Give the number of lines in the records below that contain the word "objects", and nothing more.

Extracted records:
━━━━━━━━━━━━━━━━
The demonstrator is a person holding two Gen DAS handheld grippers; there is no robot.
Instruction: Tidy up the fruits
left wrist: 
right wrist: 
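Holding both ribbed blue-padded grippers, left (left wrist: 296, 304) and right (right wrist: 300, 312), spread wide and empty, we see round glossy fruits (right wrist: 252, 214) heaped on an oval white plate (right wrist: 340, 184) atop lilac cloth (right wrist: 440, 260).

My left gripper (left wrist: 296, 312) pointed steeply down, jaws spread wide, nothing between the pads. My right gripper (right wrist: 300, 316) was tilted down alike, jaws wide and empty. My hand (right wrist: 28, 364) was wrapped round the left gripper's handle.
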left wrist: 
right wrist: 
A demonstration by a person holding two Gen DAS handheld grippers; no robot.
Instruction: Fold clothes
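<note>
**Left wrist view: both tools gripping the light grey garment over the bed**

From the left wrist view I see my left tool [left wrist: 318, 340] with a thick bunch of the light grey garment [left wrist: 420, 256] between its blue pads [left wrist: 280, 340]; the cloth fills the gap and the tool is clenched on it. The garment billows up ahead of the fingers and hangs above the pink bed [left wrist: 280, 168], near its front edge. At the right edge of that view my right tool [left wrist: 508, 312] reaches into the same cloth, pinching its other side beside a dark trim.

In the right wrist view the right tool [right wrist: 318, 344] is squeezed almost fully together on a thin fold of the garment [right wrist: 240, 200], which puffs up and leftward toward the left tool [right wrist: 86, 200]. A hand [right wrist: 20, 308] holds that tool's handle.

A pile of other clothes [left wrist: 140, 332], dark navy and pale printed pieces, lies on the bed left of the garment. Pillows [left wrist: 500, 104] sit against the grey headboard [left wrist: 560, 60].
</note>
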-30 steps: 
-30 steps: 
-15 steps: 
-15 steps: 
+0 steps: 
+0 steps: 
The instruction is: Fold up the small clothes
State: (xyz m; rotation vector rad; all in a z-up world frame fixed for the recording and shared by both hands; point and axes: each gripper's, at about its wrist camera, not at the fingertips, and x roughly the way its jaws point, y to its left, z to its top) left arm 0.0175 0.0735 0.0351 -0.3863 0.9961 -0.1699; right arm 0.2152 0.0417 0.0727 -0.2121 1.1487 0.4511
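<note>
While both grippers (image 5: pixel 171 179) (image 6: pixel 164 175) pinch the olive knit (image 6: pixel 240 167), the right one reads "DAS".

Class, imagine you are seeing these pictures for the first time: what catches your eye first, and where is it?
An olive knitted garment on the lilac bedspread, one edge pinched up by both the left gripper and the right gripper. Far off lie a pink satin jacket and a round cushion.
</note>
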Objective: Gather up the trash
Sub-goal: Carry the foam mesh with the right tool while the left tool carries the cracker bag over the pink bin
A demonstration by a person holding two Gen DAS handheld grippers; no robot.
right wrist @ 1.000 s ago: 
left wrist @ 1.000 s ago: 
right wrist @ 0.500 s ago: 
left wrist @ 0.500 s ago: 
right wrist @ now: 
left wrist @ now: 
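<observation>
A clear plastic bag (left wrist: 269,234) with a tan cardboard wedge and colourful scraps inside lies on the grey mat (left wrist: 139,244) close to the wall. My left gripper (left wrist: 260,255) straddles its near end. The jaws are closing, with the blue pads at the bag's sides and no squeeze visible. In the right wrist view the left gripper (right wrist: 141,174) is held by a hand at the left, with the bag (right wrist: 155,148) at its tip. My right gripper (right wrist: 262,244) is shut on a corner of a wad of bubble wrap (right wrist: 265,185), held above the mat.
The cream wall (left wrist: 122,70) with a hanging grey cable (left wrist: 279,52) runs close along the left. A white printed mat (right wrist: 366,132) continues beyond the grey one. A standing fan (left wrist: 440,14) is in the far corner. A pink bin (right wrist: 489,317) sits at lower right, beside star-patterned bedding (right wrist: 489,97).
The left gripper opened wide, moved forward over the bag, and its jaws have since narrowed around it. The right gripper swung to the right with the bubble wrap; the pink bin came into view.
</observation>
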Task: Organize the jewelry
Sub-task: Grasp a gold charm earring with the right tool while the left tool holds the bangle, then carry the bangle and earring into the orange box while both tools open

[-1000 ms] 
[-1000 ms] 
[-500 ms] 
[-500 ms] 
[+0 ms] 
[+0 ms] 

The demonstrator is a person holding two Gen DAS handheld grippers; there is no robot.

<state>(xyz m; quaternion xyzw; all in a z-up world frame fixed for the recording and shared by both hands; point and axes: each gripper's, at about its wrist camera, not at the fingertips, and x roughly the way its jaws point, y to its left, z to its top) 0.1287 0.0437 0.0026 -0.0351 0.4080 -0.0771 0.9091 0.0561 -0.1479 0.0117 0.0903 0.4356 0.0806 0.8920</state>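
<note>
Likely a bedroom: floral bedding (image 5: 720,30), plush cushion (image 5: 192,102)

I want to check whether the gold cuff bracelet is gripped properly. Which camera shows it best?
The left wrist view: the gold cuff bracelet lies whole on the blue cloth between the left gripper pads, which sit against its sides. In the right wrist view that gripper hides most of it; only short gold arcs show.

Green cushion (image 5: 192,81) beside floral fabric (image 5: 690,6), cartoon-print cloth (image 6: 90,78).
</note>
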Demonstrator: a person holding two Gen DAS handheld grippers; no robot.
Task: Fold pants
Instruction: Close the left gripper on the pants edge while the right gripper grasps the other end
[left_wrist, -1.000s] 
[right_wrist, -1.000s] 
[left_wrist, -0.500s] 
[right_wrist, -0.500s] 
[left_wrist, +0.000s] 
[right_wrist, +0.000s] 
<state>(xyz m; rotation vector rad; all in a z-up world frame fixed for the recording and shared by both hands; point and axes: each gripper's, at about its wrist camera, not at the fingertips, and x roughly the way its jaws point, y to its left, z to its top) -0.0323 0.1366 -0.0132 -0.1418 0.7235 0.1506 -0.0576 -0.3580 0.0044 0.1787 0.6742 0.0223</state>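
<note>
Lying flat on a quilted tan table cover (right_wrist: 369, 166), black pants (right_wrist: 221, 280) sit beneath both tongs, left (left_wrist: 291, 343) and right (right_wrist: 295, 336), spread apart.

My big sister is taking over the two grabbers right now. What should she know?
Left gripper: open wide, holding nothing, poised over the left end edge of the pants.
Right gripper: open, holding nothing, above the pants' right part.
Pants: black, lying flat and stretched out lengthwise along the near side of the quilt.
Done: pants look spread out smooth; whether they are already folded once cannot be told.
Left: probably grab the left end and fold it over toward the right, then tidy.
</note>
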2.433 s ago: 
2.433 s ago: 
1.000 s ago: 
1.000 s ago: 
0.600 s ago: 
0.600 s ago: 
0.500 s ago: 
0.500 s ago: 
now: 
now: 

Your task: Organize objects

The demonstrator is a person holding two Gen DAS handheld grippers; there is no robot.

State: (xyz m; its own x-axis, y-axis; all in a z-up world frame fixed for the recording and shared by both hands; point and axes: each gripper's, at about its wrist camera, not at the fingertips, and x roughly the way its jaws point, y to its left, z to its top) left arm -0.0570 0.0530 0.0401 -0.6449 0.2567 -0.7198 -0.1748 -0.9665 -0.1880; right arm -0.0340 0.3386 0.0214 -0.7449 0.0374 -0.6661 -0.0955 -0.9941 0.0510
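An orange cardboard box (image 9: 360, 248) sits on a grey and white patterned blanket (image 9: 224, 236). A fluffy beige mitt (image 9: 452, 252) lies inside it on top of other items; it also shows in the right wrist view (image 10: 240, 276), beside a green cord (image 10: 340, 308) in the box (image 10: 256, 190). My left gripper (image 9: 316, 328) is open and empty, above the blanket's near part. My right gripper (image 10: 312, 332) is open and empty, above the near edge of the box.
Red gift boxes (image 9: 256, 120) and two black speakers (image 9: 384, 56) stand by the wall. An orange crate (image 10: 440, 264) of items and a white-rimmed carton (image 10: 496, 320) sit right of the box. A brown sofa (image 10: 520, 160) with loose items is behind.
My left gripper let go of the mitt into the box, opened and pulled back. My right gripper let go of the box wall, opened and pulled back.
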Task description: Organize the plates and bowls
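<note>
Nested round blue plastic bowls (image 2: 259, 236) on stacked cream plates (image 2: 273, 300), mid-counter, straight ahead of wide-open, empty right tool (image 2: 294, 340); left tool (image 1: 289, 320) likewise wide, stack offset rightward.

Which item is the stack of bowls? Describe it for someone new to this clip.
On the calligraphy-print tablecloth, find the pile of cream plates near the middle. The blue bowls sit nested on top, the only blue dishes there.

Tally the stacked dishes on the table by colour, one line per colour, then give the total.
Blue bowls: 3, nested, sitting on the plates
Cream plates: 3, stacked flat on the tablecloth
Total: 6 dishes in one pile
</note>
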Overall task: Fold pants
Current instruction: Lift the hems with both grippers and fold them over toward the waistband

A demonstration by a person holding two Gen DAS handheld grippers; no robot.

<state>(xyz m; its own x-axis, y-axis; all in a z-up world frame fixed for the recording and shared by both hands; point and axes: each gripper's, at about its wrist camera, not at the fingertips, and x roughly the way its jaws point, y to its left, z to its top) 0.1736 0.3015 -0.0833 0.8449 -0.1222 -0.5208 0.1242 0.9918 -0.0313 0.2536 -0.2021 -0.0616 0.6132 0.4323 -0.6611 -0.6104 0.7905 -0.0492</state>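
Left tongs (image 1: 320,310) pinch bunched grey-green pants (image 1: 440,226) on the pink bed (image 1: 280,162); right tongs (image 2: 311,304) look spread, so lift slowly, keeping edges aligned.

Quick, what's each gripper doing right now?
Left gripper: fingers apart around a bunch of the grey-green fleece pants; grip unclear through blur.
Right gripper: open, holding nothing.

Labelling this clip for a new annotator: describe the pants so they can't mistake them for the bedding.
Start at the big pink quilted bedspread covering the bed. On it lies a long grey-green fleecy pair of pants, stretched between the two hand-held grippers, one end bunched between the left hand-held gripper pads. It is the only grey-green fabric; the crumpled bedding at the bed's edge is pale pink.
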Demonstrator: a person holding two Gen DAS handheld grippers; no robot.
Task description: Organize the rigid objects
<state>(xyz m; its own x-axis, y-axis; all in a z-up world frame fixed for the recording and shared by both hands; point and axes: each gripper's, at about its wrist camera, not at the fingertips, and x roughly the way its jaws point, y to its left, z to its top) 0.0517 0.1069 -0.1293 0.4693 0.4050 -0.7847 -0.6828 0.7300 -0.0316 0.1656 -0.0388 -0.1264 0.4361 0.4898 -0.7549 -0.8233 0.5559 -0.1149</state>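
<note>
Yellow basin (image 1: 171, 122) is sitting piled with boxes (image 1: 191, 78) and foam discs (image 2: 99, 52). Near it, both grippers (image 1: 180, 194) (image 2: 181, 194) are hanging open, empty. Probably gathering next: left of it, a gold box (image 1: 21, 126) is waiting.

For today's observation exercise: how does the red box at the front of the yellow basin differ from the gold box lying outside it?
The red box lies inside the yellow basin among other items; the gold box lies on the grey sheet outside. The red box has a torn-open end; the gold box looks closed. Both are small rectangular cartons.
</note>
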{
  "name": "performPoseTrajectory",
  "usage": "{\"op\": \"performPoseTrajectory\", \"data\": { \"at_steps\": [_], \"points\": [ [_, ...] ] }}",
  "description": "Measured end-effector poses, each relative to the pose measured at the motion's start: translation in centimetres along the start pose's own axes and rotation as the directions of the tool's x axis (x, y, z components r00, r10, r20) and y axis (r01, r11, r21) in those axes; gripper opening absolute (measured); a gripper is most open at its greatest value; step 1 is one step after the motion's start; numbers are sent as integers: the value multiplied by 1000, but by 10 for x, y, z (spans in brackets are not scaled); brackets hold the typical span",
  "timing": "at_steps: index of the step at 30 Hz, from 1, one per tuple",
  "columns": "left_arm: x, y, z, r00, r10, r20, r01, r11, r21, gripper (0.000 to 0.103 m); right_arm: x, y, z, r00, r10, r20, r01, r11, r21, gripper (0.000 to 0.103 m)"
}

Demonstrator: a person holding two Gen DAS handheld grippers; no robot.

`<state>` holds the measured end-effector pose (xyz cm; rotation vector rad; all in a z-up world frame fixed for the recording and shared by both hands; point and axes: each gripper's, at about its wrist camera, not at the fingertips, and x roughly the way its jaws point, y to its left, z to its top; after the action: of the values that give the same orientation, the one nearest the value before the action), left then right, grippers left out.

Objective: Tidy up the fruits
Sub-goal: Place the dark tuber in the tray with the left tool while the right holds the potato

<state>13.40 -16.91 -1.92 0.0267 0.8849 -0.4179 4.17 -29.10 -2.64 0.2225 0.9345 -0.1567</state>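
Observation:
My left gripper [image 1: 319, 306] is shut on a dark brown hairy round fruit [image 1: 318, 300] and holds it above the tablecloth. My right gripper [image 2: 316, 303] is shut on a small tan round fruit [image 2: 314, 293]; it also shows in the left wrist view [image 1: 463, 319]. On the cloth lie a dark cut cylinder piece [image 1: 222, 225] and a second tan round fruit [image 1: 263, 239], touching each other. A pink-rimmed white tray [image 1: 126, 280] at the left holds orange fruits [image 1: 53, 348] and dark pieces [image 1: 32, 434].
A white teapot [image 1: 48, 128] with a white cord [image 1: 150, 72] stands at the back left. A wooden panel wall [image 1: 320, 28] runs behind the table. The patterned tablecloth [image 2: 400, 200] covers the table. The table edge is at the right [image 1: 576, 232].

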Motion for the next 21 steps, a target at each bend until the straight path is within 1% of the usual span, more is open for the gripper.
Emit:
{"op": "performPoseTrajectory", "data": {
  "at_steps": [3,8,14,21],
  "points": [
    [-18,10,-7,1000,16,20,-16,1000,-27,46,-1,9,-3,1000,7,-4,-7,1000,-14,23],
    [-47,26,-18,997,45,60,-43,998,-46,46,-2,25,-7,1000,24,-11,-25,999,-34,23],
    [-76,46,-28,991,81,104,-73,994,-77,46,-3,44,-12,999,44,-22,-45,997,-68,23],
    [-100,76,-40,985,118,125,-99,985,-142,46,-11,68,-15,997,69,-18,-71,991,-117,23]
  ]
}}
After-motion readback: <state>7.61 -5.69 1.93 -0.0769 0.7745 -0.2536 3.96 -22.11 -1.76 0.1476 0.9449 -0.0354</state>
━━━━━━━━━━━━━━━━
*Expected answer*:
2